WORK TO BE COMPLETED » Write the full listing out again, word for word, but omit the pictures.

····················

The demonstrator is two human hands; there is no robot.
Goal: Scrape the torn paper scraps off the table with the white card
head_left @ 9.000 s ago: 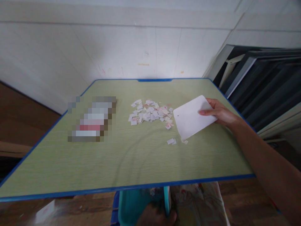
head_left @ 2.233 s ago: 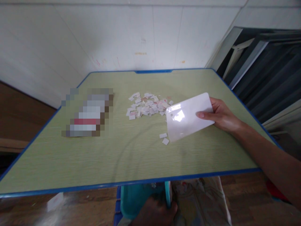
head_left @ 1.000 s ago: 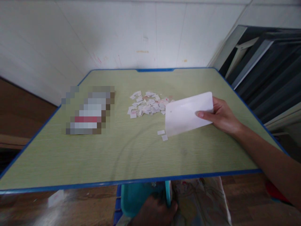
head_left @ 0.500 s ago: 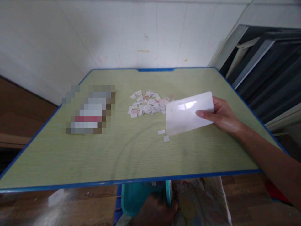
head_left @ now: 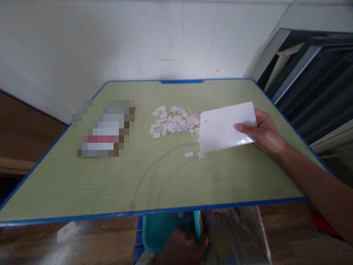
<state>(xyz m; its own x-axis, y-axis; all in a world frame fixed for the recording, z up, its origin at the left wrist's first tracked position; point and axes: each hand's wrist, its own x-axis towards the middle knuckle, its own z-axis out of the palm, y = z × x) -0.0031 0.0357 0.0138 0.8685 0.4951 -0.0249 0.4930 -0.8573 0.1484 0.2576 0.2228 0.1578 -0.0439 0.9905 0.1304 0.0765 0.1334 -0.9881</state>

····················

COMPLETED TASK »
The demonstrator is two human hands; there is no robot.
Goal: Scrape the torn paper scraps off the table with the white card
head_left @ 9.000 s ago: 
head_left @ 2.233 s ago: 
head_left @ 1.000 s ago: 
head_left @ 0.500 s ago: 
head_left @ now: 
<state>(xyz m; its own x-axis, y-axis; all in a world frame fixed for the recording, z up, its origin at the left wrist's first tracked position; point and axes: each hand's wrist, its own x-axis towards the middle knuckle, its own z-axis out of the palm, y = z × x) -0.0031 0.0357 0.0138 0.8685 0.4951 -0.0249 0.4930 -0.8573 0.1484 0.2576 0.2228 0.1578 -0.0439 0.9905 0.1304 0.0765 0.1334 -0.9881</state>

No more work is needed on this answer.